Monday, October 08, 2007

Heck with SQL: is a persistent hash all you need?



Jamie Flournoy compares ActiveRecord to VB: "The easy stuff is easy, but the hard stuff is impossible," he quote James Gosling as saying about VB.

One of the things Jamie says in this very long, well-thought-out article, by someone who obviously has experience with both Rails and databases, gave me pause.

Jamie referred to some of the leaders of the Rails community saying that SQL is a design mistake and that most web apps only need a persistent hash.

This statement follows shortly after me reading an article by Diego Parilla about the impact of ORM on the database, and finding out that Amazon uses basically a highly available, persistent hash for much of its database storage on the web tier.

Michael Stonebraker is even saying that relational databases can not meet everybody's needs any more, and talks about the need for specialized data stores for specific use cases.

I actually like a lot of this. We need to simplify, simplify, when it comes to building web applications - I've been appalled at what a huge mess it is for quite some time, and have found myself avoiding building web apps if at all possible because of this. Also, SQL ties you to a database (yeah, I know, it's a "standard"), and also ties your application to a particular incarnation of the data model in the database. So for all these reasons, eliminating the need for SQL is goodness.

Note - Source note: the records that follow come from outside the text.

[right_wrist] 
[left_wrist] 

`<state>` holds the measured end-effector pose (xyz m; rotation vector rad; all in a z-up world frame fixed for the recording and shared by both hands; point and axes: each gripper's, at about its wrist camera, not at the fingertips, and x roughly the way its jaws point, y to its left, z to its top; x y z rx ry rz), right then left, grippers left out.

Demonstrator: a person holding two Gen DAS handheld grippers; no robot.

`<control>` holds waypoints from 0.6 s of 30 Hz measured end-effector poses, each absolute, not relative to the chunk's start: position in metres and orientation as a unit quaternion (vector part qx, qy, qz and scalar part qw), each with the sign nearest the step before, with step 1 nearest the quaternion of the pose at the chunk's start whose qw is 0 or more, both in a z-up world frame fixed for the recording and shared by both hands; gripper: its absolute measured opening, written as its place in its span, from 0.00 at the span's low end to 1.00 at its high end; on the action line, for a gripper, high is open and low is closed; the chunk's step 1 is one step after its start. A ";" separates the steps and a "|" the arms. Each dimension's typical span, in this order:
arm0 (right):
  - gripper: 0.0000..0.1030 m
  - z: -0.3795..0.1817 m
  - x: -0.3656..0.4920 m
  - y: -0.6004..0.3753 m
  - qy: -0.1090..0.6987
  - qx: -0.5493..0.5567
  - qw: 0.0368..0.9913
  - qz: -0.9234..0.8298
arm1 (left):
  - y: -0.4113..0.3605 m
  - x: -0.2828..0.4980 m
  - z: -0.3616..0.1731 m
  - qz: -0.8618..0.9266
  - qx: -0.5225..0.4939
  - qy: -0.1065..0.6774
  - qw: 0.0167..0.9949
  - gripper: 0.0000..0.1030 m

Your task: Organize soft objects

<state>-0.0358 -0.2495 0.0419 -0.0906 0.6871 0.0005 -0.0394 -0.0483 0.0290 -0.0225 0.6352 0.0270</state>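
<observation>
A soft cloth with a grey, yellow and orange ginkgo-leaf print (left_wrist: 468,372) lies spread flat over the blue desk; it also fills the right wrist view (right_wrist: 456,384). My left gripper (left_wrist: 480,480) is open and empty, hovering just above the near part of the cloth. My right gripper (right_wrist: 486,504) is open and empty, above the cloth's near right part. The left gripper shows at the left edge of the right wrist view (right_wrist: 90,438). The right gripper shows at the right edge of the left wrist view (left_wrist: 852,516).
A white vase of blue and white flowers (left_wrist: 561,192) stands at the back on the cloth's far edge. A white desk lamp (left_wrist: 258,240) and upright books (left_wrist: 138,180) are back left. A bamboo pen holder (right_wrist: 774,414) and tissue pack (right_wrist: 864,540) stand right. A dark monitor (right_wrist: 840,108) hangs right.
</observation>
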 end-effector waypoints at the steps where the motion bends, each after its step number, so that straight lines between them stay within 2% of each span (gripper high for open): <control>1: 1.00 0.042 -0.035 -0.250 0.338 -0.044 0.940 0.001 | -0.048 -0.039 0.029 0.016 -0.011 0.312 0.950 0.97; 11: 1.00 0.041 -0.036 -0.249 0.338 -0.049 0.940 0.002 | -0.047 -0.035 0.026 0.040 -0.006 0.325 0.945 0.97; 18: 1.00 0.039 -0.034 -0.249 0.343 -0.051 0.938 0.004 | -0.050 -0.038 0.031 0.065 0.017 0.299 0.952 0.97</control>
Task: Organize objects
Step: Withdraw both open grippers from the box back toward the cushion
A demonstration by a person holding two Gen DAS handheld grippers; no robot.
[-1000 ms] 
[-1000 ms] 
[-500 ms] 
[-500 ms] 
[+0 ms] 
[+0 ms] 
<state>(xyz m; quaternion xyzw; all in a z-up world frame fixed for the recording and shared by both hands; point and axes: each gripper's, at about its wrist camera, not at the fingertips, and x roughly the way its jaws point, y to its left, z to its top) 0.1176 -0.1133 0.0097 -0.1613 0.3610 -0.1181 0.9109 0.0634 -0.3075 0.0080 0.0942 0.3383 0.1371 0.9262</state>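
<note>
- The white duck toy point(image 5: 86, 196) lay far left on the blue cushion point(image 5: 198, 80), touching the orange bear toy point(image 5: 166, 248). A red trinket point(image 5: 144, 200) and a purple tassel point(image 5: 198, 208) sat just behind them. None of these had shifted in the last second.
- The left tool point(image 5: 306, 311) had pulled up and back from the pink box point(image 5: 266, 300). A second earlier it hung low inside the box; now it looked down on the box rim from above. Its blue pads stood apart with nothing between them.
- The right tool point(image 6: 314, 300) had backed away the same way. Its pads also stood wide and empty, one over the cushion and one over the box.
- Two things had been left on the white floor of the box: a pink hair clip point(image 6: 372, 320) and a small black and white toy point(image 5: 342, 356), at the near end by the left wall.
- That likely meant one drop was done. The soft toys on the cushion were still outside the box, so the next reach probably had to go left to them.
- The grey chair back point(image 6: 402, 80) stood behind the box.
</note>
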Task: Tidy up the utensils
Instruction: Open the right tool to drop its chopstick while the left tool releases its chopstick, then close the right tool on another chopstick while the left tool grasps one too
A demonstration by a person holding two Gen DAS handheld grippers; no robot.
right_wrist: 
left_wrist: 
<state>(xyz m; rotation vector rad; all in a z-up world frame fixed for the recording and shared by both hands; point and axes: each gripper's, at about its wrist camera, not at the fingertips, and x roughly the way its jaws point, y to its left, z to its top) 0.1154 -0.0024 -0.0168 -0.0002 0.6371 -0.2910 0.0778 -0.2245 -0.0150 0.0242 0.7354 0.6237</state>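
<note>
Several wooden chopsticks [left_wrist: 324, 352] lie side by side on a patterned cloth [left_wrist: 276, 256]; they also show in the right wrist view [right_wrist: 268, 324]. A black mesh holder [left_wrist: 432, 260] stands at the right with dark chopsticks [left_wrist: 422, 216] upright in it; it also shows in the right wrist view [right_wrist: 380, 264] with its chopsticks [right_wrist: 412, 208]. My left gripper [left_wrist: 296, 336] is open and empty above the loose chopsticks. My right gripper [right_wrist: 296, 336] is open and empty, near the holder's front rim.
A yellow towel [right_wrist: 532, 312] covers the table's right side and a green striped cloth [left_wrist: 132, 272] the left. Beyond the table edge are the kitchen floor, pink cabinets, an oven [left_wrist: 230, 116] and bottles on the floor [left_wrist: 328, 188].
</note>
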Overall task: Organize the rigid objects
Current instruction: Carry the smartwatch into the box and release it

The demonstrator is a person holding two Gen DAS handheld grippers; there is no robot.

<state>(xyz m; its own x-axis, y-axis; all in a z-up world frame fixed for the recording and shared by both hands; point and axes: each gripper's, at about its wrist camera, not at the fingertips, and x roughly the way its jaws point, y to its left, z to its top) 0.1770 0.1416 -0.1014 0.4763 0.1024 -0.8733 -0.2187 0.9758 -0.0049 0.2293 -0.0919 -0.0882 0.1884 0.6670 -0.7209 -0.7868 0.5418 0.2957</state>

My concern is that if you're not careful, you start with a hash table, but then start implementing your own database on top of it. Jamie mentions this, and I have seen this too:

Satisfying queries is the database’s job, period. It’s just hideously slow to try and do an inner join in the application across a network link to a database. If you find yourself doing this, that’s a pretty good sign that your architecture is broken.

It's easy to think that all you need is a hash table, and when you're building simple, basic web apps, that's probably all you need. Heck, that's all Amazon needs, for the most part. But there are times when you want more. You really do need to do a complex query, or a stored procedure, or text search. You want to be able to run useful reports without having to do joins and sorts within your application.

I think Rails is getting a lot of things right by hiding a lot of complexity from you (as do the Java ORM technologies).

But I agree with Jamie that for those times when you need SQL, it's nice to have the option -- at least until ORM gets so friggin' smart that writing in SQL is like writing in assembly - sure you could do it, but who wants to, and why?

4 comments:

The Narrator said...

Every other year somebody tries to get rid of RDBMS and every time they fail. The last screwball attempt at this was Prevalayer.

http://www.jroller.com/pyrasun/entry/the_poster_boy_for_ego

With regards to speed, You can using caching with an RDBMS to speed things up you know. In Java we do this with Terracotta, EhCache or OSCache.

Orion Letizi said...
This comment has been removed by the author.
Orion Letizi said...

The way I see it, you should put stuff in a relational database that you want to report on later or otherwise view in a different context.

If your data is shaped like objects, though, and you are always going to consume it in object form, flattening it out to relation form is just a waste of effort and an abuse of a relational database.

David Van Couvering said...

I totally agree, I don't believe you can get rid of the relational database.

But I can see some applications having requirements that a relational database can't meet, and seeing the rise of specialized data stores for those requirements, ala Amazon's solution.

I can also see it possible that most application writers don't have to write or know SQL, even if they are working with a relational database. But for the foreseeable future, I believe you do need an escape hatch to write your own SQL if you need to, even with the best ORM tools out there today. Note that JDO had to add this escape hatch in version 2 due to customer requests.